Whole-brain radiation is an effective strategy post operatively to minimize recurrence, although it can be associated with significant acute and late toxicity, including cognitive decline. Postoperative SRS is also an alternative; however, this can include higher rates of leptomeningeal disease, found in up to 24% of patients.2
Given these disadvantages, neoadjuvant SRS has gained interest. This approach allows for easier target delineation; a smaller margin of normal brain parenchymal receiving the radiosurgery dose, which may decrease toxicity; and the potential to reduce the risk of leptomeningeal disease by sterilizing the tumor margin preoperatively.
Previous studies have evaluated neoadjuvant SRS compared with postoperative SRS, and results have been promising. These studies have used a lower SRS dose than generally employed for brain metastases per the Radiation Therapy Oncology Group (RTOG) standard, with a mean dose of 14 Gy (range, 11.6-18.0 Gy). In a cohort of 47 patients, results demonstrated good tolerance with low toxicity, but for larger lesions (>3.4 cm), higher rates of local failure were observed.3
To try to improve local control for larger brain metastases, our team at Cleveland Clinic in Ohio is investigating doseescalation strategies, starting with RTOG standard doses for each tumor size and increasing to a maximum tolerated dose.
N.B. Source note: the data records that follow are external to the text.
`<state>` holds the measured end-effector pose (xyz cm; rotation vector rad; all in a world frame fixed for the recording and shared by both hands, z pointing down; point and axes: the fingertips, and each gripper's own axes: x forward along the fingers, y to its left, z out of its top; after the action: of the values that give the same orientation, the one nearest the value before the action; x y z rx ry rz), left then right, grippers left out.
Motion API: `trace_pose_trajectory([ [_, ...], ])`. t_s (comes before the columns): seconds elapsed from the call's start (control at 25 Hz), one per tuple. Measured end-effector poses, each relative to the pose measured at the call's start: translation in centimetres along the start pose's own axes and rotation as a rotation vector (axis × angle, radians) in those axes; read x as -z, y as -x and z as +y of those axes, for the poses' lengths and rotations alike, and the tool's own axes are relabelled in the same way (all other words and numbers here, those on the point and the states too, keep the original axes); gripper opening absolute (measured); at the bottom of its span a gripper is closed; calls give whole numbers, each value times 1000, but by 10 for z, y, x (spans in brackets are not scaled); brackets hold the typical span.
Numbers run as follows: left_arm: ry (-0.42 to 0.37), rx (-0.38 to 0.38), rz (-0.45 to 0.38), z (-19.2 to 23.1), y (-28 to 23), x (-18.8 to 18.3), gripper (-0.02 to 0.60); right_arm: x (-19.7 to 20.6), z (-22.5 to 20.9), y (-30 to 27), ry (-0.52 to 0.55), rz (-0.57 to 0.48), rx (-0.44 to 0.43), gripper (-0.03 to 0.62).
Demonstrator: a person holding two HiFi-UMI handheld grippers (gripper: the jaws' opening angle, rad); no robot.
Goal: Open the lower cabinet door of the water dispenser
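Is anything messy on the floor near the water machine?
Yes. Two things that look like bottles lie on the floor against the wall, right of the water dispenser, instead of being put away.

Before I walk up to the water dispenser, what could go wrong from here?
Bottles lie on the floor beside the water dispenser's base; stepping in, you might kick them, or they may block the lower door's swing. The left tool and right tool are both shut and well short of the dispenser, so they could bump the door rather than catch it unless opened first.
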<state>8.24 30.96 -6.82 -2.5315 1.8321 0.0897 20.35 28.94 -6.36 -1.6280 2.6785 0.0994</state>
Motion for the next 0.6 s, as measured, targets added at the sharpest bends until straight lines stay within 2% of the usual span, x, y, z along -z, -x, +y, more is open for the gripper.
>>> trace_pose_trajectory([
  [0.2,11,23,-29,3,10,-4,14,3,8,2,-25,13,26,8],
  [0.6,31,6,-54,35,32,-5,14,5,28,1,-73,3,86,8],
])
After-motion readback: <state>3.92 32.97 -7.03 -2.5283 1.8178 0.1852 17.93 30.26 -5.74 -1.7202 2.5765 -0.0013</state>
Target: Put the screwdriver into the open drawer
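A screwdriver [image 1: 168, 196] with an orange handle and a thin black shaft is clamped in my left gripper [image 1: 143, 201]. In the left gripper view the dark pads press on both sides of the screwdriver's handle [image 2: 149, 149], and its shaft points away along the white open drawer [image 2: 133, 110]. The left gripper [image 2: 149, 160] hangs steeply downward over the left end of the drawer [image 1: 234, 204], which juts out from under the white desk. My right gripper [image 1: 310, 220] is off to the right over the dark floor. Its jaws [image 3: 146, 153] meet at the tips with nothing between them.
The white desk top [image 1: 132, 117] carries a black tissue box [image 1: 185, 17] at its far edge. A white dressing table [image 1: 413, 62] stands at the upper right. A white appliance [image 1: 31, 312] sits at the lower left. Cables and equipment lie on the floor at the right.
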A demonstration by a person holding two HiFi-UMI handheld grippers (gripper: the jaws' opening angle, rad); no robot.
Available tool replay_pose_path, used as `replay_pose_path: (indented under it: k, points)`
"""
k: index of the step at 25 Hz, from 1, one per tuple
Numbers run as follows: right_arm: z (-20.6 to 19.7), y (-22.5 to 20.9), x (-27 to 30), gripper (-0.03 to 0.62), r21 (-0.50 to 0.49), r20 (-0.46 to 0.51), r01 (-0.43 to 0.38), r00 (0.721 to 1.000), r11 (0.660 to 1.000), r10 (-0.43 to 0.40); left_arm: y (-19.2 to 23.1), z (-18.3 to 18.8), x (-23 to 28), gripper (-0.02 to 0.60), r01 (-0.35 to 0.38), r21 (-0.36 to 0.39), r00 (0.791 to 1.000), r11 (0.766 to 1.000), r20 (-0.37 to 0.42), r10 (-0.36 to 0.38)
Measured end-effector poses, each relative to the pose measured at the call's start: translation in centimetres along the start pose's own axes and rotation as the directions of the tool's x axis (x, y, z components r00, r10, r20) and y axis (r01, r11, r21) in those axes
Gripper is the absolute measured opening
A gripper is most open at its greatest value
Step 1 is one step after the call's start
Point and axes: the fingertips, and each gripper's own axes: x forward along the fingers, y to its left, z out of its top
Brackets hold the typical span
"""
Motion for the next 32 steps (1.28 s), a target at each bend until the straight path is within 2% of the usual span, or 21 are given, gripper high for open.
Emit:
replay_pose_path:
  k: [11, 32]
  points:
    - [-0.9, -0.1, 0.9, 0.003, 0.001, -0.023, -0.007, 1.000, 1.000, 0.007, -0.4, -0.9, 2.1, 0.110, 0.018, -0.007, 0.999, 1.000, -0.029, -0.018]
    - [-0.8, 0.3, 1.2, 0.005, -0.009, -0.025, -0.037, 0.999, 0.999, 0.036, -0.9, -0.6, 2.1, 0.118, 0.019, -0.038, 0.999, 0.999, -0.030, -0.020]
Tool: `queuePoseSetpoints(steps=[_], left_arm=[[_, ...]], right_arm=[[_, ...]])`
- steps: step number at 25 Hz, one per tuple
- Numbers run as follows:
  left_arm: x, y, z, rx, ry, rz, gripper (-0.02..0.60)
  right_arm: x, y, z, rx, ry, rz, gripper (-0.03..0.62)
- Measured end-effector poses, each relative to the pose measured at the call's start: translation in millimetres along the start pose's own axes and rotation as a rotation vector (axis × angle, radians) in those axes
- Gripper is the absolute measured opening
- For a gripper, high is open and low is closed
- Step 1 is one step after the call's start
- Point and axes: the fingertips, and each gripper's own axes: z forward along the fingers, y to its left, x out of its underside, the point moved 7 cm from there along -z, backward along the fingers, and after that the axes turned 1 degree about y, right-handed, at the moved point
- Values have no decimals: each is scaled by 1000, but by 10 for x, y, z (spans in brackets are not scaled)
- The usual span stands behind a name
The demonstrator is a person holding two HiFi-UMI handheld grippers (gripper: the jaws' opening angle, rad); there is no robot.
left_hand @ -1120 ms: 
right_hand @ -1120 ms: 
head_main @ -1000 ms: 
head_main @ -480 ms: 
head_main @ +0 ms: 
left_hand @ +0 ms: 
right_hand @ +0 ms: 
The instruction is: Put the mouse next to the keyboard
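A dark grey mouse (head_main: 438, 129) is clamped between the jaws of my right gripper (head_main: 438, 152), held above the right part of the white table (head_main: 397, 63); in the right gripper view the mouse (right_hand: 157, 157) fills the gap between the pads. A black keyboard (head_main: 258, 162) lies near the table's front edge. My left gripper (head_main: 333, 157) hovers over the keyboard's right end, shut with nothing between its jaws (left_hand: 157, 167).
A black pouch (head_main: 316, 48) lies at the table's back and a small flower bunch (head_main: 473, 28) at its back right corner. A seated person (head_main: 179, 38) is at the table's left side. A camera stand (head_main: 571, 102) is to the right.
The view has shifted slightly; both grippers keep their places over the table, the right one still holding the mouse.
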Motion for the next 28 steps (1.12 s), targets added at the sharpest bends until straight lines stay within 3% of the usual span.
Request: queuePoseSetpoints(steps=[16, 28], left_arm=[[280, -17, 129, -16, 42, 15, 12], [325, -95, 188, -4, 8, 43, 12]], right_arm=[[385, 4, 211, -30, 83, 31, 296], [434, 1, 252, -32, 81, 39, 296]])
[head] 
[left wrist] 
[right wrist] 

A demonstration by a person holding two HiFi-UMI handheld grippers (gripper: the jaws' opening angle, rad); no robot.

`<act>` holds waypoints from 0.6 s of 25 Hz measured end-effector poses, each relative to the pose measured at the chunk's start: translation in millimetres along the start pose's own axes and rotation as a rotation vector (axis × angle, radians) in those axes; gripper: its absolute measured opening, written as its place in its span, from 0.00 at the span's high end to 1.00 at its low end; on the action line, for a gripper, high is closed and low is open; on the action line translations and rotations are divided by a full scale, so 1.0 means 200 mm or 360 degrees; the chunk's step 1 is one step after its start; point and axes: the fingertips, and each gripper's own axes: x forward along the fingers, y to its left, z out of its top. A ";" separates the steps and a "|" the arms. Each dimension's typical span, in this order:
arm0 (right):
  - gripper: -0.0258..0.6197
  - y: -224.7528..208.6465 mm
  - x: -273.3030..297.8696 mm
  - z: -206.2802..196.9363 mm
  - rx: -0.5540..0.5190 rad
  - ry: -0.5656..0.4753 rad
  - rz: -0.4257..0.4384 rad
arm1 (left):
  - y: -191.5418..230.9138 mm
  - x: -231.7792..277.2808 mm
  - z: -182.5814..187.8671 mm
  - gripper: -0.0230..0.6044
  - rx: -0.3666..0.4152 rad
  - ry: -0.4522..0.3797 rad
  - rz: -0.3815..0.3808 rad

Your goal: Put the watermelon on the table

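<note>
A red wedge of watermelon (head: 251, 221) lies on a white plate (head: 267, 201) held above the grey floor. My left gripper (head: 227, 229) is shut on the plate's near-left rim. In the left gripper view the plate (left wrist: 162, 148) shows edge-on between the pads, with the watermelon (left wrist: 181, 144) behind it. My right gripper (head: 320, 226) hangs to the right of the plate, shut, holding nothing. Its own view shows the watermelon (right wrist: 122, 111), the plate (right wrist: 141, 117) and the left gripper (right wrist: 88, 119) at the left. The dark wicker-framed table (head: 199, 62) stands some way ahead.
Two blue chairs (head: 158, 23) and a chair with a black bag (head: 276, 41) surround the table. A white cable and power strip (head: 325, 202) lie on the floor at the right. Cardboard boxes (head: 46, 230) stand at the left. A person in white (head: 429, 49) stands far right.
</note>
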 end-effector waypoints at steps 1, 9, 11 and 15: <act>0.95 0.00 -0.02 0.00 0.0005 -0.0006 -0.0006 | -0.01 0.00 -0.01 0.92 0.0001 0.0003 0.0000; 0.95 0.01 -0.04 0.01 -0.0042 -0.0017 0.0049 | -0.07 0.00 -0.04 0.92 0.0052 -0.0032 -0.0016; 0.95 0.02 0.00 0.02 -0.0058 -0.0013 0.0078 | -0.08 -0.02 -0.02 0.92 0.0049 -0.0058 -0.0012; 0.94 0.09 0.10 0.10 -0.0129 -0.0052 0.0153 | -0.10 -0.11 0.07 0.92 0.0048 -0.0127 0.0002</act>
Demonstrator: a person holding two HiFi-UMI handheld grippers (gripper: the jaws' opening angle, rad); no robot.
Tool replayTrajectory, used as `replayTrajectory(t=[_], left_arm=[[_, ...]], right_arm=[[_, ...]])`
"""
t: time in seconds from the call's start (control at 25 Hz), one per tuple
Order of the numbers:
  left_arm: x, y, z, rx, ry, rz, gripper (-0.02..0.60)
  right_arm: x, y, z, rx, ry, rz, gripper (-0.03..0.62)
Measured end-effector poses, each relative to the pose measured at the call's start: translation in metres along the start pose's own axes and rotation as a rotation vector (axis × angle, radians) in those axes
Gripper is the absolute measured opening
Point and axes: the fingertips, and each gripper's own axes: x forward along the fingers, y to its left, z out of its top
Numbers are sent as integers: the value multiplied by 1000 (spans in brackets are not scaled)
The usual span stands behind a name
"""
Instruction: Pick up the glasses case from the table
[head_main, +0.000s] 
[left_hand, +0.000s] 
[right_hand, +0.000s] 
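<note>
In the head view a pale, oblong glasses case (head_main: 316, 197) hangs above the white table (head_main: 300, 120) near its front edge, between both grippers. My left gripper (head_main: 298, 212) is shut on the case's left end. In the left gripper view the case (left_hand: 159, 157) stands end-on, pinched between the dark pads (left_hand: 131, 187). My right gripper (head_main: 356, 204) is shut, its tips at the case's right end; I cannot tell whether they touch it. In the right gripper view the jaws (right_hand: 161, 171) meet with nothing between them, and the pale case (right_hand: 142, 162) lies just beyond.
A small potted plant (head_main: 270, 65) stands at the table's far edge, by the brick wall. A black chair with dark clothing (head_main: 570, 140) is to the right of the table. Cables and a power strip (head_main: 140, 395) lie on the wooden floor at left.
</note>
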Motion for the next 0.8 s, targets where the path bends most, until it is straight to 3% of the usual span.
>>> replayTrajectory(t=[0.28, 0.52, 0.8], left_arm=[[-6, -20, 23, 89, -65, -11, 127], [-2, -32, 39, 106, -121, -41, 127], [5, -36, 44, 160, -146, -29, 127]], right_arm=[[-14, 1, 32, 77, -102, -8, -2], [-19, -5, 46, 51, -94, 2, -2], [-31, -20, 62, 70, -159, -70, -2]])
Our investigation is split into 2 phases. The first is to determine the maximum tolerated SRS dose in the preoperative setting. We started dosing at the recommended RTOG levels and then increased in 3-Gy increments, with 2 patients enrolled at each dose level and followed for acute toxicity outcomes for 3 to 4 months before subsequent dose escalation. We classified any grade 3 or 4 toxicity as dose limiting.
Table. Neoadjuvant SRS Dose Delivered (Click to Enlarge)
At the 2019 American Society for Radiation Oncology Annual Meeting in September, Cleveland Clinic investigators and colleagues presented findings for the first 27 patients enrolled on the trial. The preoperative SRS doses delivered to these patients are detailed in the Table. The mean and median follow-up times are 15.2 and 9.2 months, respectively. Treatment has been very well tolerated; among 26 patients evaluable for acute toxicity, 85% (n = 22) had no reported toxicity and 15% (n = 4) had fatigue or grade 1 or 2 headaches. The investigators have observed no dose-limiting toxicities thus far.4
Local control at 6 and 12 months was 94.7% and 72.3%, respectively, with just 2 patients experiencing local recurrence. Distant brain control at 6 and 12 months was 71.7% and 49.6%, respectively, and overall survival at 6 and 12 months was 81.5% and 54.9%, respectively, with 14 patients alive at the time of analysis.
Further Evaluation of Dose Escalation
This study remains open to accrual in the phase I portion, as the maximum neoadjuvant tolerated dose has yet to be reached. We will continue to follow patients for up to 3 years to evaluate for local recurrence, distant control, overall survival, and late toxicity, including rates of radiation necrosis.
Once the study reaches maximum tolerated dose for treatment, the phase II component will accrue patients for neoadjuvant SRS at the maximum tolerated dose. Based on current control rates, we are hoping to see continued excellent rates of local control with this dose-escalated neoadjuvant strategy.
Although our institutional study is small, once it is completed, we are hopeful that a large multicenter trial can replicate this strategy, with similar positive results demonstrating safety and improved efficacy over previously used approaches.
The second phase will attempt to determine the efficacy of local control for patients with lesions treated at the maximum tolerated dose who undergo subsequent resection within 2 weeks of neoadjuvant therapy. We are enrolling patients with 1 to 4 brain metastases with at least 1 metastasis greater than 2 cm and up to 5 cm in greatest dimension who were candidates for surgical resection.